» Exercise instructions: Once you have read the listing, retype all of it exactly.

'''

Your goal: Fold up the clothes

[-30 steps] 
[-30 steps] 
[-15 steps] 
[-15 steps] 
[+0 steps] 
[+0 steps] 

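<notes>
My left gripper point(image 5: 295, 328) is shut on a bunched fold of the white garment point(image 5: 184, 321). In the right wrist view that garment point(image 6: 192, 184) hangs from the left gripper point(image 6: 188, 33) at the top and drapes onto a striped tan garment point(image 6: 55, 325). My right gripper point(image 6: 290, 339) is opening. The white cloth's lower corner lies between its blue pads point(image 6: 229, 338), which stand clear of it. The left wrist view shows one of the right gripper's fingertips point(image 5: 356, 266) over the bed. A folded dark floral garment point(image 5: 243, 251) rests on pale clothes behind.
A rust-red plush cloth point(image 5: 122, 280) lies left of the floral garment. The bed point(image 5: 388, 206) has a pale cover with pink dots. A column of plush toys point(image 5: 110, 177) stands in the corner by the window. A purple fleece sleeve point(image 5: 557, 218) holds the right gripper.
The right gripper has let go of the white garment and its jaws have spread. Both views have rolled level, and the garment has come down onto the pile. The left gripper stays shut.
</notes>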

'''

» Finished task:
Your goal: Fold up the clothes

[-30 steps] 
[-30 steps] 
[-15 steps] 
[-15 steps] 
[+0 steps] 
[+0 steps] 

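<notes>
My left gripper point(image 5: 295, 328) is shut on a bunched fold of the white garment point(image 5: 184, 321). In the right wrist view that garment point(image 6: 192, 184) hangs from the left gripper point(image 6: 188, 33) at the top and drapes onto a striped tan garment point(image 6: 55, 325). My right gripper point(image 6: 290, 339) is opening. The white cloth's lower corner lies between its blue pads point(image 6: 229, 338), which stand clear of it. The left wrist view shows one of the right gripper's fingertips point(image 5: 356, 266) over the bed. A folded dark floral garment point(image 5: 243, 251) rests on pale clothes behind.
A rust-red plush cloth point(image 5: 122, 280) lies left of the floral garment. The bed point(image 5: 388, 206) has a pale cover with pink dots. A column of plush toys point(image 5: 110, 177) stands in the corner by the window. A purple fleece sleeve point(image 5: 557, 218) holds the right gripper.
The right gripper has let go of the white garment and its jaws have spread. Both views have rolled level, and the garment has come down onto the pile. The left gripper stays shut.
</notes>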

Work on this exercise is finished, so nothing remains.